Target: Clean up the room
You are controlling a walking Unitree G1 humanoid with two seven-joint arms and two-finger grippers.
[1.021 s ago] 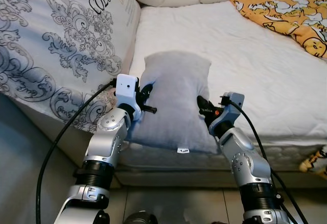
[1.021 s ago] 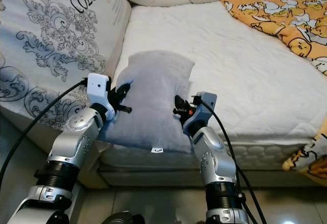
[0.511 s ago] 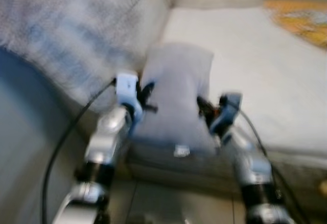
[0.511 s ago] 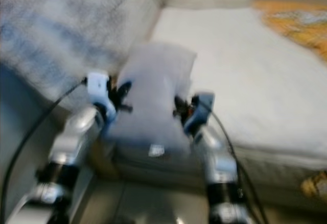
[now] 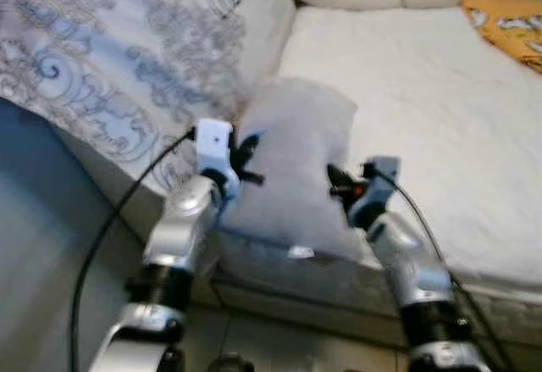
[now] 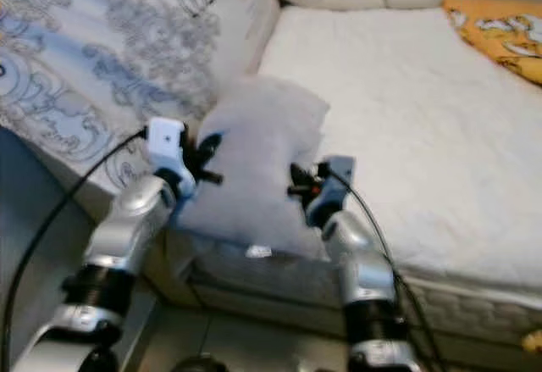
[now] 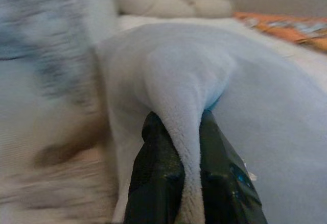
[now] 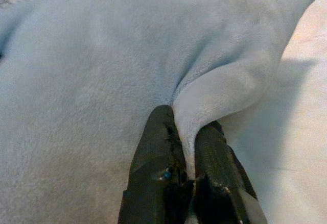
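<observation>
My left gripper (image 7: 190,193) and right gripper (image 8: 188,155) each pinch a thin fold on opposite side edges of the pale blue pillow (image 5: 292,164), which I hold up over the near edge of the white mattress (image 5: 440,126). Such shallow bites could slip and drop the pillow off that edge. I see no containers near the mattress.

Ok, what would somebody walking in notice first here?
Probably the pale blue pillow held up at the near edge of the white mattress, pinched on one side by the left gripper and on the other by the right gripper. Next, the big cushion with grey scrollwork to the robot's left.
</observation>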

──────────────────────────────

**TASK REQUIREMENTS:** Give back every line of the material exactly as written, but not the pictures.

**EXERCISE OUTPUT:**
Target: Clean up the room
You are controlling a walking Unitree G1 humanoid with two seven-joint arms and two-finger grippers.
[1.021 s ago] 
[1.021 s ago] 
[0.511 s ago] 
[0.511 s ago] 
[now] 
[now] 
[now] 
[now] 
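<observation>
My left gripper (image 7: 190,193) and right gripper (image 8: 188,155) each pinch a thin fold on opposite side edges of the pale blue pillow (image 5: 292,164), which I hold up over the near edge of the white mattress (image 5: 440,126). Such shallow bites could slip and drop the pillow off that edge. I see no containers near the mattress.

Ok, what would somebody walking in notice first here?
Probably the pale blue pillow held up at the near edge of the white mattress, pinched on one side by the left gripper and on the other by the right gripper. Next, the big cushion with grey scrollwork to the robot's left.
</observation>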

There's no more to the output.